Liz Claiborne, which sells products made by contractors in more than 200 factories located in more than 28 countries, first put into place a written code of conduct in 1994. Last year, at the urging of then Secretary of Labor Robert Reich, the company took an active role in the White House Apparel Industry Partnership to raise labor standards. Roberta Karp, Liz Claiborne's vice president for corporate affairs, co-chairs the Partnership.
"Consumers care about the conditions under which their products are made," Charron said. "They want us to insure that workers get decent and just treatment."He acknowledged the perils of being out front in such a campaign. "You become a target" when a scandal erupts even in a firm trying to do the right thing. Overcoming an industry's in-ingrained habits is difficult, he pointed out. In fact, he expressed "disappointment at the rate of progress being made" thus far by the Partnership. (For background, see the article "To End Sweatshops.")
A promising sign is that the U.S. initiative has a parallel in Europe.
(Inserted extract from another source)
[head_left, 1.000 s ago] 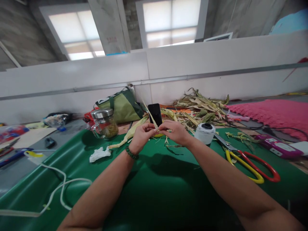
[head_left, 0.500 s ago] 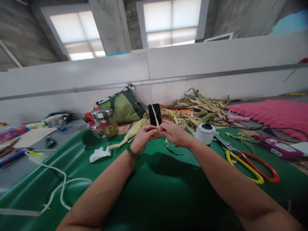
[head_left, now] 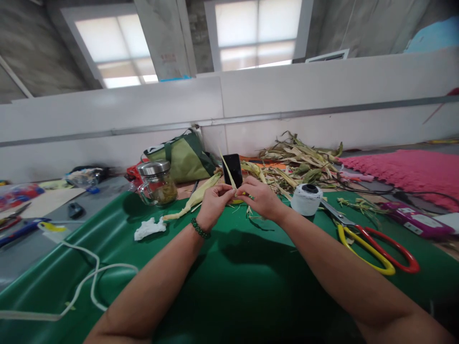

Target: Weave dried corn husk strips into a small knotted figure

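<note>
A pale strip of corn husk point(head_left: 228, 172) rises from between my fingertips, its pointed end up in front of a dark phone point(head_left: 233, 168). My left hand point(head_left: 215, 201), with a green bead bracelet at the wrist, pinches the strip's lower end. Close against it, my right hand point(head_left: 261, 197) is closed on the same end. The fingertips hide the part of the strip they grip. To the left lies a larger corn husk point(head_left: 201, 195) with a twisted tail, beside a crumpled white tissue point(head_left: 149, 229). A white thread spool point(head_left: 306, 199) stands right of my right hand.
Red-and-yellow-handled scissors point(head_left: 373, 246) lie right on the green mat point(head_left: 251, 296). A lidded glass jug point(head_left: 158, 184) and green bag point(head_left: 188, 157) stand back left. Husks are piled point(head_left: 301, 155) behind. A white cord point(head_left: 93, 282) crosses the left; a purple packet point(head_left: 416, 220) lies far right.
The husk strip now looks shorter above my fingers, and its thin curling tip no longer shows. My hands have shifted only slightly.
</note>
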`<state>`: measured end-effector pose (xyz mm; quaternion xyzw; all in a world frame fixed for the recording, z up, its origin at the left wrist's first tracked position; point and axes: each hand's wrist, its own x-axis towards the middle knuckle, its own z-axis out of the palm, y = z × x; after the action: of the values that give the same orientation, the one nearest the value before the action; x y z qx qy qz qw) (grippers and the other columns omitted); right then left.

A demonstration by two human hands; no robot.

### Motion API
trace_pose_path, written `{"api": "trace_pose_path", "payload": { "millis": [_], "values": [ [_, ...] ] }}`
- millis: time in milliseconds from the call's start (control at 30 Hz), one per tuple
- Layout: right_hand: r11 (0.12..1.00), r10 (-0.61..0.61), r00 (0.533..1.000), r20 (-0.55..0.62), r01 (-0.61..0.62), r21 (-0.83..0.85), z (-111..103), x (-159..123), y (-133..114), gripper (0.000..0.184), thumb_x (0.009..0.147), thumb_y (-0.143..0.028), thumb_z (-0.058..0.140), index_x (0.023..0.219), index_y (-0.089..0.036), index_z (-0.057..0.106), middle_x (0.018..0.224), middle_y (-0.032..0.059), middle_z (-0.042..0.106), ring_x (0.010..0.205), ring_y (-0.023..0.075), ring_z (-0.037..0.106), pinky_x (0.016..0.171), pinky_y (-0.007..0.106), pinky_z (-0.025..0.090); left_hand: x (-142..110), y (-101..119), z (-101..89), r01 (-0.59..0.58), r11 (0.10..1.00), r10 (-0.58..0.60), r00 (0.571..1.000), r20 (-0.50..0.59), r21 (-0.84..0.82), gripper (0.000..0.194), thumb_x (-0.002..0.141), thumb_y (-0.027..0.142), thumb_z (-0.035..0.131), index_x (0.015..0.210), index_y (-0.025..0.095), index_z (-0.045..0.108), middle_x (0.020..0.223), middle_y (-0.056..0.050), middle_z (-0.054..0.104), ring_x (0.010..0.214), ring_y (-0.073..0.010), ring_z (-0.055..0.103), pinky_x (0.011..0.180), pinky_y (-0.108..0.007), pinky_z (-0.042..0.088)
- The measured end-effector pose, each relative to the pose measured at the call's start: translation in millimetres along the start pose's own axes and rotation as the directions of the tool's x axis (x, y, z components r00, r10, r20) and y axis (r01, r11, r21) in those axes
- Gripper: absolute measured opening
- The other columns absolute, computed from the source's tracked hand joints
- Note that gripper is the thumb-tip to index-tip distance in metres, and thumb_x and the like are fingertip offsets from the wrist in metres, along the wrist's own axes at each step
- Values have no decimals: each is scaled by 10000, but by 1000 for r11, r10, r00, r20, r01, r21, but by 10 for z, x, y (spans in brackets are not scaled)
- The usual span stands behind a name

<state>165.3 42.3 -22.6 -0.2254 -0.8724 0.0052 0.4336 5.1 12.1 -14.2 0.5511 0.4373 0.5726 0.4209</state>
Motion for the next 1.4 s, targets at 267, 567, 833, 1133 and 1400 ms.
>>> {"api": "trace_pose_path", "payload": {
  "millis": [267, 567, 833, 1133, 1400],
  "values": [
    [997, -2, 999, 47, 6, -75, 32, -12, 30, 121, 902, -192, 520, 815, -179, 603, 818, 37, 524, 747, 157, 533, 700, 277, 431, 12, 20, -4, -17, 1000, 16, 1000, 12, 15, 235, 564, 340, 772, 619, 154, 640, 550, 14, 615, 526, -109, 552, 533, -233, 453],
    [981, 182, 979, 90, -174, -87, 172, -64, 365, 88, 833, -109, 579, 776, -176, 571, 787, 9, 500, 710, 142, 515, 663, 260, 418, 307, -158, 129, 214, 977, -212, 974, 79, -16, 268, 527, 286, 809, 610, 140, 600, 551, 9, 613, 514, -98, 575, 482, -190, 407],
    [985, 167, 975, 148, -170, 7, 296, -95, 334, 115, 883, -131, 530, 854, -169, 634, 868, 47, 562, 832, 166, 559, 769, 302, 463, 247, -377, 19, 174, 979, -173, 985, 18, -108, 333, 500, 346, 821, 637, 145, 594, 579, 32, 607, 524, -83, 552, 528, -200, 437],
    [997, 79, 996, 46, -79, 2, 278, -102, 274, 103, 868, -113, 530, 826, -170, 604, 824, 47, 579, 796, 165, 573, 749, 290, 475, 230, -287, 29, 167, 972, -173, 985, -21, -165, 222, 547, 251, 775, 627, 139, 601, 525, 39, 579, 484, -64, 501, 508, -191, 409],
    [995, -25, 999, -37, 22, -99, 273, -125, 272, 146, 920, -224, 505, 846, -185, 625, 801, 53, 648, 761, 163, 605, 711, 262, 466, 231, -209, -4, 204, 964, -202, 979, 29, -171, 208, 573, 240, 778, 629, 133, 608, 542, 34, 584, 485, -59, 503, 480, -175, 397]
  ]
}}
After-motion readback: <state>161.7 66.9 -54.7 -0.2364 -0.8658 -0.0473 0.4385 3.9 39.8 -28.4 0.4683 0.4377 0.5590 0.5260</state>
In Brussels the European trade unions and employers' organizations in the textile and clothing sector have signed a code of conduct respecting the "fundamental human rights" of some 16 million workers in European enterprises and their subsidiaries and subcontractors in the developing world.
Globalization has outmoded many ways of dealing with problems. President Clinton highlighted a new example early in October.About 38% of the fruit and 12% of the vegetables consumed by Americans last year came from Mexican and other foreign fields. Such imports have recently led to worrisome outbreaks of illnesses from eating Guatemala raspberries, Mexican cantaloupes, and Thai coconut milk. As a result, President Clinton on October 2 proposed a new program to "make sure that no fruits and vegetables cross our borders, enter our ports, or reach our dinner tables without meeting the same strict standards as those grown here in America."
Although contaminated fruits and vegetables are already banned from entry into the United States, the ban is enforced at border points, where less than 1% of food imports are sampled. Clinton's proposed changes, which must still be approved by Congress, would reinforce that ban by a system of inspection in the foreign fields where the fruits and vegetables are produced. Most significantly, imports could be halted from countries that have low food safety standards or that block on-site U.S. inspection.
(The full text of Clinton's statement and related materials can be found on the Web page of the Federal Drug Administration. Click the Oct. 2 item "President Announces Initiative to Ensure the Safety of Imported and Domestic Fruits and Vegetables.")
One skeptic charged that Clinton's proposal is a "crass political move," timed to win Congressional votes on a controversial bill to grant the administration "fast track" negotiating authority to make trade agreements. That may be so. Nevertheless, the proposal deserves to be implemented. After all, the health concerns about food are based on serious problems for consumers. So are the health concerns facing the men, women, and children in other countries who grow and harvest the fruit and vegetables we eat. In this case, safeguarding the health of consumers would also help protect those who work for us in foreign fields.
The above item is part of a series on how the global economy creates the need for enforceable international rules in many areas. Logical question: why continue to exclude the international labor market from similar rules?
At a meeting in Ottawa early in October, the union leaders, grouped together as the Asia-Pacific Labor Network, renewed an earlier call for including labor and other civil society representatives in the deliberations of APEC, which currently has the "economies" of 18 nations as members.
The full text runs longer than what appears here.